YOUR ASSIGNMENT | Take the lines below between the one holding "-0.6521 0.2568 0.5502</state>" and the one holding "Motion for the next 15", inclusive, and copy them exactly. Add nothing.

Items from a dataset:

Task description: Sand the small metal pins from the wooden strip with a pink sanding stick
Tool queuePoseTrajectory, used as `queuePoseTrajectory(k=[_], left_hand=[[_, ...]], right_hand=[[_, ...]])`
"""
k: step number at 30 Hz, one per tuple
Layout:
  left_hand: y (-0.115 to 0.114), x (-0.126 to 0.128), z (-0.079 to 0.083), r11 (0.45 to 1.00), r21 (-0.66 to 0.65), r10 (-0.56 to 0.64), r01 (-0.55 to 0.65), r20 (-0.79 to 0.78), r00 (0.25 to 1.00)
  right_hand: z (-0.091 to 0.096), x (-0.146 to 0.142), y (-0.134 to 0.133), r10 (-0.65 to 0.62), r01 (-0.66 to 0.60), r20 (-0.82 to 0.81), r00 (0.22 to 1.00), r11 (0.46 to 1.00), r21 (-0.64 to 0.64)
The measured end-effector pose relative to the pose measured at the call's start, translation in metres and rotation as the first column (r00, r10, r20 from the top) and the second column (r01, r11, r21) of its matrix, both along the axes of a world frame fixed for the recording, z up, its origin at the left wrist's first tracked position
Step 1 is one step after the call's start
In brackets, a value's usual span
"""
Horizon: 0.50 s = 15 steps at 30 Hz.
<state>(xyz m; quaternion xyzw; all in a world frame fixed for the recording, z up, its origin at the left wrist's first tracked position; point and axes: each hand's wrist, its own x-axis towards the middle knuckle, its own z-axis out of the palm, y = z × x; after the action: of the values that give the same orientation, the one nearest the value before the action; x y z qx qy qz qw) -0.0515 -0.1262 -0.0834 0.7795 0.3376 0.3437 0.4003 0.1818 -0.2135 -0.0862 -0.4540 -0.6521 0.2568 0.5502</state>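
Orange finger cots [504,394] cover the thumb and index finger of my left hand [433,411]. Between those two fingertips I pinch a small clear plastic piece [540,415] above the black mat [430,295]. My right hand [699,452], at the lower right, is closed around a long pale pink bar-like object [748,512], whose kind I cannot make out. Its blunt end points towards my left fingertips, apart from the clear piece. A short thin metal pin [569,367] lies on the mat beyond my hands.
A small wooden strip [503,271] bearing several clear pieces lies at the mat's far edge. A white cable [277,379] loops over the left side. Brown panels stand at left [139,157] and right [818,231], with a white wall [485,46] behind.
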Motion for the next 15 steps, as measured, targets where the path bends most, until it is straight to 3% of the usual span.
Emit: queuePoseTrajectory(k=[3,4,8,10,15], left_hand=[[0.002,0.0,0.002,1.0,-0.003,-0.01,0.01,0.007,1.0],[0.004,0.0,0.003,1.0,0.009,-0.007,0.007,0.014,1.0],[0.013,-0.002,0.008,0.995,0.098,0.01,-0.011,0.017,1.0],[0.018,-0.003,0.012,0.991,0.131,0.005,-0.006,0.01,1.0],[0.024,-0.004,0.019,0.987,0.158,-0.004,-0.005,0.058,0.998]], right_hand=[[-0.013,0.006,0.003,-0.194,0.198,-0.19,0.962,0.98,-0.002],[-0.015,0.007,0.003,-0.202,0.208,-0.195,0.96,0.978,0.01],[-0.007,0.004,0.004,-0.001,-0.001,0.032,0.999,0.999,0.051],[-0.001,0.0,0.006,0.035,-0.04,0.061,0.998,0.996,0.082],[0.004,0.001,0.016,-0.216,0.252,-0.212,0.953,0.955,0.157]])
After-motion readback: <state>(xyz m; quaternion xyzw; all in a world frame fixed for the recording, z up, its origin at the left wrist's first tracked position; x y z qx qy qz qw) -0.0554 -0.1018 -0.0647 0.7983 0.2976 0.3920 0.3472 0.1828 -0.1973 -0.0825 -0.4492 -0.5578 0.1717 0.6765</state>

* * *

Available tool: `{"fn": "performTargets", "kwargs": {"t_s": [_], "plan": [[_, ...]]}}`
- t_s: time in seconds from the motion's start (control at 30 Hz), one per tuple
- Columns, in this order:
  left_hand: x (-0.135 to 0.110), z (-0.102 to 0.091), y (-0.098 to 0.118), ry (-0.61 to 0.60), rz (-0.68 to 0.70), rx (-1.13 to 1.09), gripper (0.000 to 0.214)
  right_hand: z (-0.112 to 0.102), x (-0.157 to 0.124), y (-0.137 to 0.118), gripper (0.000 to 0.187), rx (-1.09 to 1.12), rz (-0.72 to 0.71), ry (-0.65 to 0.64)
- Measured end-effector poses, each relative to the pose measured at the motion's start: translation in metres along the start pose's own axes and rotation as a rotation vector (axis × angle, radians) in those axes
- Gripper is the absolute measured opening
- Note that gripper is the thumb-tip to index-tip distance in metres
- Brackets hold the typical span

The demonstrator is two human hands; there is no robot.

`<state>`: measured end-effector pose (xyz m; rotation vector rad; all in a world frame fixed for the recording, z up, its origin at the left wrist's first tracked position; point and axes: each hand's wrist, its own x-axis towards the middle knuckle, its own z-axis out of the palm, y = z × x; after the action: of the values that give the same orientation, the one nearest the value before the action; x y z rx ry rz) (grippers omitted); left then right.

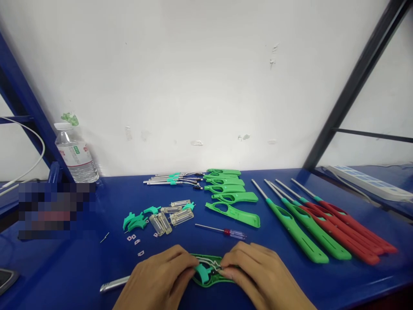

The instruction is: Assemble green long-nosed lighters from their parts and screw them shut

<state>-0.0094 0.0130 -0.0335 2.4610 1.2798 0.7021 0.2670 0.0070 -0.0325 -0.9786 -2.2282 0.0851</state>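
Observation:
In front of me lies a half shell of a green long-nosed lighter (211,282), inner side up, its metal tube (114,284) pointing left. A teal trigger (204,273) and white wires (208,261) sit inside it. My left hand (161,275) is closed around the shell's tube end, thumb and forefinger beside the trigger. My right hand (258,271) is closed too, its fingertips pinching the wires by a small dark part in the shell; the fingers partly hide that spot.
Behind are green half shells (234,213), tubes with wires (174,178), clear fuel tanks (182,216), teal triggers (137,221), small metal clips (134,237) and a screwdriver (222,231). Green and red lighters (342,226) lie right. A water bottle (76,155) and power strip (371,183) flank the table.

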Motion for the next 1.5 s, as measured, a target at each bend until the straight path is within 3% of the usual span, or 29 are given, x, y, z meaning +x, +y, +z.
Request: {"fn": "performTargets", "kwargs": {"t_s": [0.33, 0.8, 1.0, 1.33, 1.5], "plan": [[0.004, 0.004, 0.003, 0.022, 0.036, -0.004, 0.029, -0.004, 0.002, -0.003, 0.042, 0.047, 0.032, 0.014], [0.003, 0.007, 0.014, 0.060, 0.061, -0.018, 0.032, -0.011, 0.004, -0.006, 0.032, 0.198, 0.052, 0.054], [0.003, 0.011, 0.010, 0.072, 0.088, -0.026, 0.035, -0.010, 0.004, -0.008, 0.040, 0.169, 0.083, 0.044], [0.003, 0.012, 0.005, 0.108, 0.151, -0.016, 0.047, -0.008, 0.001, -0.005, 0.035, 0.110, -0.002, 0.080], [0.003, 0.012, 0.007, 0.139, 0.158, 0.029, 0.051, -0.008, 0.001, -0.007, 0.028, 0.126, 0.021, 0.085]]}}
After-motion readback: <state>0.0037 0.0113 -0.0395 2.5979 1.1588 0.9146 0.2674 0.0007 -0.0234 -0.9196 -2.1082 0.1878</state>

RESPONSE |
<state>(xyz m; quaternion xyzw; all in a world frame fixed for the recording, z up, its origin at the left wrist's first tracked position; point and axes: each hand's wrist, its own x-axis towards the middle knuckle, its own z-axis out of the palm, y = z × x; after the action: of the values that give the same orientation, the one nearest the value before the action; x y z qx qy qz qw) -0.0515 -0.1262 -0.0834 0.7795 0.3376 0.3437 0.4003 0.1818 -0.2135 -0.0862 -0.4540 -0.6521 0.2568 0.5502</state>
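Orange finger cots [504,394] cover the thumb and index finger of my left hand [433,411]. Between those two fingertips I pinch a small clear plastic piece [540,415] above the black mat [430,295]. My right hand [699,452], at the lower right, is closed around a long pale pink bar-like object [748,512], whose kind I cannot make out. Its blunt end points towards my left fingertips, apart from the clear piece. A short thin metal pin [569,367] lies on the mat beyond my hands.
A small wooden strip [503,271] bearing several clear pieces lies at the mat's far edge. A white cable [277,379] loops over the left side. Brown panels stand at left [139,157] and right [818,231], with a white wall [485,46] behind.
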Motion for the next 15 steps, as measured, targets where the path bends most, until it is straight to 3% of the usual span.

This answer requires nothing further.